To clarify the taxonomic interrelationships of the unidentified isolates, their 16S rRNA gene sequences were determined. The almost complete gene sequences of all four strains were elucidated and pairwise comparisons showed that all of the isolates were genetically highly related to each other, exhibiting 99·9–100 % sequence similarity (based on a comparison of approximately 1400 bases). The 16S rRNA gene sequence (>1400 nt) of a representative strain (NCTC 12927^T) was subjected to searches of GenBank/EMBL, which confirmed that the unknown bacterium was phylogenetically most closely related to the genus Campylobacter (data not shown). A tree constructed using the neighbour-joining method and depicting the phylogenetic position of the unidentified organism within the genus Campylobacter is shown in Fig. 1⇓. The unknown bacterium formed a distinct subline within the genus, associated with a subcluster of species that included C. jejuni subsp. jejuni and subsp. doylei, C. lari and C. coli.
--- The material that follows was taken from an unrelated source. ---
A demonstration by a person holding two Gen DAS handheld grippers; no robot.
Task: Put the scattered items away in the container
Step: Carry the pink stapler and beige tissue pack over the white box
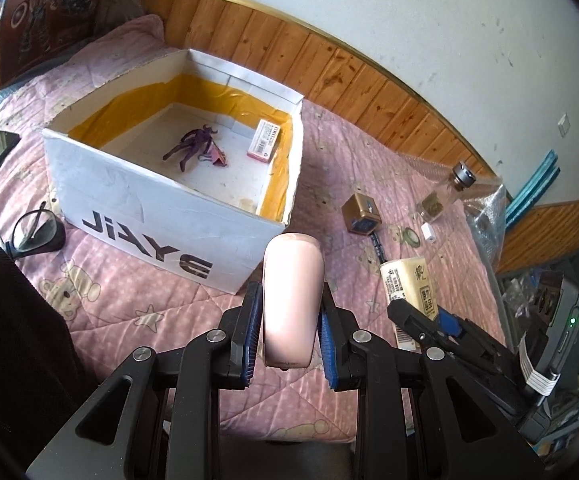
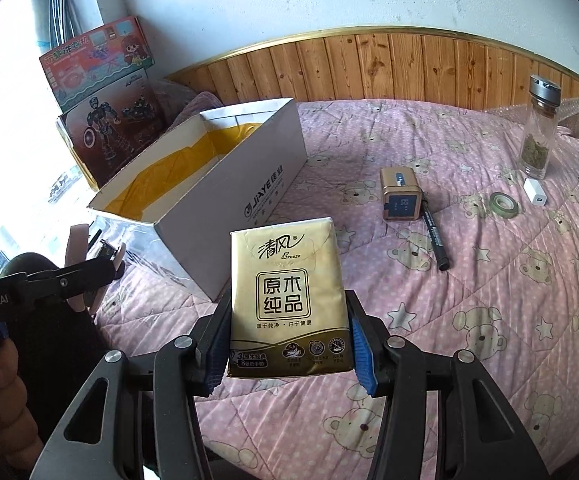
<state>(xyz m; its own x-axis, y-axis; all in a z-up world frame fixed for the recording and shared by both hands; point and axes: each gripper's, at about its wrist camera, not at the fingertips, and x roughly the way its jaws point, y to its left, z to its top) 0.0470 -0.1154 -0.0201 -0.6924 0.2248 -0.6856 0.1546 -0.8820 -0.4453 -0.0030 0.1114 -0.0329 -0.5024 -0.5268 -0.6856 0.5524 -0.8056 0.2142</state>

Pairwise sequence comparisons revealed similarities of 98·8, 98·3 and 97·6 %, respectively, with the aforementioned species. Other Campylobacter species displayed substantially lower levels of similarity (data not shown).

In view of the high 16S rRNA gene sequence similarity between the unidentified isolates and C. jejuni, C. lari and C. coli, chromosomal DNA–DNA pairing was conducted. The results of these DNA–DNA hybridization studies are shown in Table 1⇓. The four sea-mammal isolates displayed relative binding ratios >70 % under both optimal and stringent hybridization conditions, thereby demonstrating that they are members of a single genomic species. This was consistent with very low divergence (%D) values. By contrast, C. lari displayed a relative binding ratio of 61 % under optimum conditions and 33 % under stringent conditions, with a D value of 11·7 % with respect to the reference organism (strain NCTC 12927^T). Significantly lower relative binding ratios and higher %D values were shown between the unknown bacterium and C. jejuni and C. coli (Table 1⇓).
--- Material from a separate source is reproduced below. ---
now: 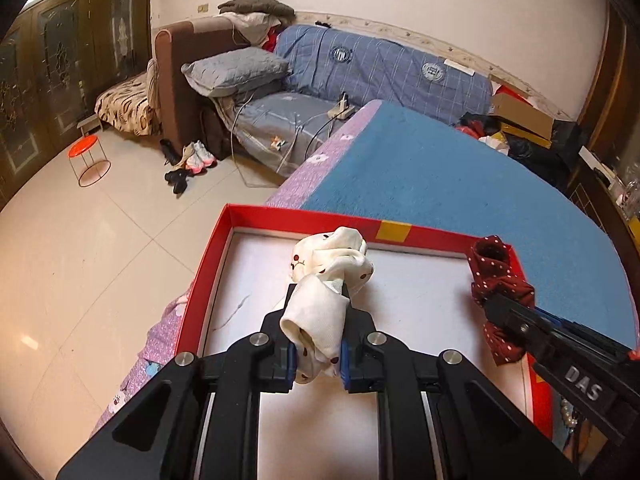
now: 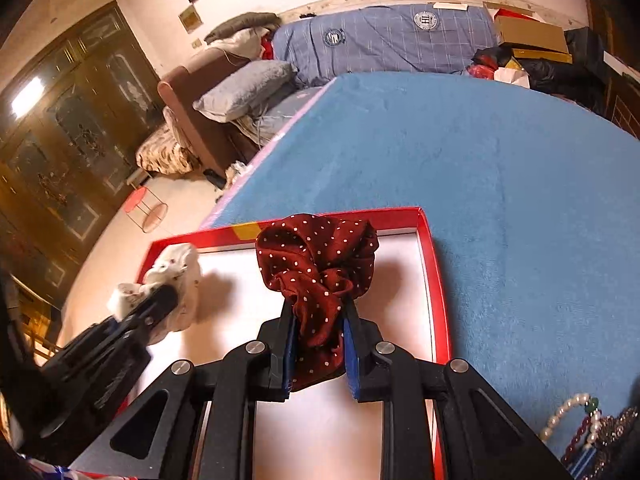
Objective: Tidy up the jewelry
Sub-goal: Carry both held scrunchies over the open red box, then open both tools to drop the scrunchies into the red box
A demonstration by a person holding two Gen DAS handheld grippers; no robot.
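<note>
A cream scrunchie (image 1: 328, 280) with small red cherries is pinched in my left gripper (image 1: 318, 292), which is shut on it above the white floor of a shallow red box (image 1: 300, 214). My right gripper (image 2: 319, 308) is shut on a dark red scrunchie (image 2: 318, 264) with white dots, over the right half of the same red box (image 2: 434, 280). In the left wrist view the right gripper (image 1: 490, 304) enters from the right with the red scrunchie (image 1: 496, 276) near the box's right wall. In the right wrist view the left gripper (image 2: 166, 294) holds the cream scrunchie (image 2: 176, 272) at the box's left end.
The box lies on a blue cloth (image 2: 500, 160) covering a table with a purple floral edge (image 1: 320, 160). Pearl and bead strands (image 2: 580, 424) lie on the cloth at the lower right. Beyond are a sofa (image 1: 360, 72), a red stool (image 1: 86, 156) and tiled floor.
</note>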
In the present study, we have comprehensively characterized four strains of a hitherto unknown bacterium recovered from three common seals and a porpoise in Scotland. It is evident from the results of the polyphasic taxonomic study that the unidentified Campylobacter-like isolates represent a novel Campylobacter species. Phylogenetically, the unknown bacterium shows close affinity with C. jejuni, C. lari and C. coli, displaying high 16S rRNA sequence similarity (approx. 1·2–2·4 % divergence). Despite the relatively high sequence similarities between the unidentified isolates and these species, DNA–DNA pairing studies show that the strains from sea mammals form a genetically homogeneous group and represent a distinct genomic species. The closest genetic relative to the unknown bacterium corresponds to C. lari, but the observed low relative binding ratio and high divergence (approx. 12 %) between strain NCTC 12927^T and the type strain of C. lari demonstrated that the bacterium from sea mammals represents a distinct species. It is known that C. lari is a phenotypically and genomically heterogeneous species. In a recent study by Duim et al. (2004), several groups were discerned within this species. The isolates recovered from marine mammals also resemble C. lari phenotypically. However, the novel species can be differentiated from C. lari by its inability to grow at 42 °C or in the presence of 2 % (w/v) NaCl. Therefore, on the basis of both phenotypic and molecular genetic evidence, we are of the opinion that the organisms from marine mammals merit classification as a novel species of the genus Campylobacter, for which the name Campylobacter insulaenigrae sp. nov. is proposed. Tests that serve to differentiate C. insulaenigrae from other members of the genus Campylobacter are shown in Table 2⇓. It is pertinent to note that the four isolates of C. insulaenigrae were recovered from different animals and at different times. AFLP genetic profiling (Fig. 2⇓) showed that the isolates were all genetically different from each other, thereby demonstrating that they represent different strains rather than a single clone.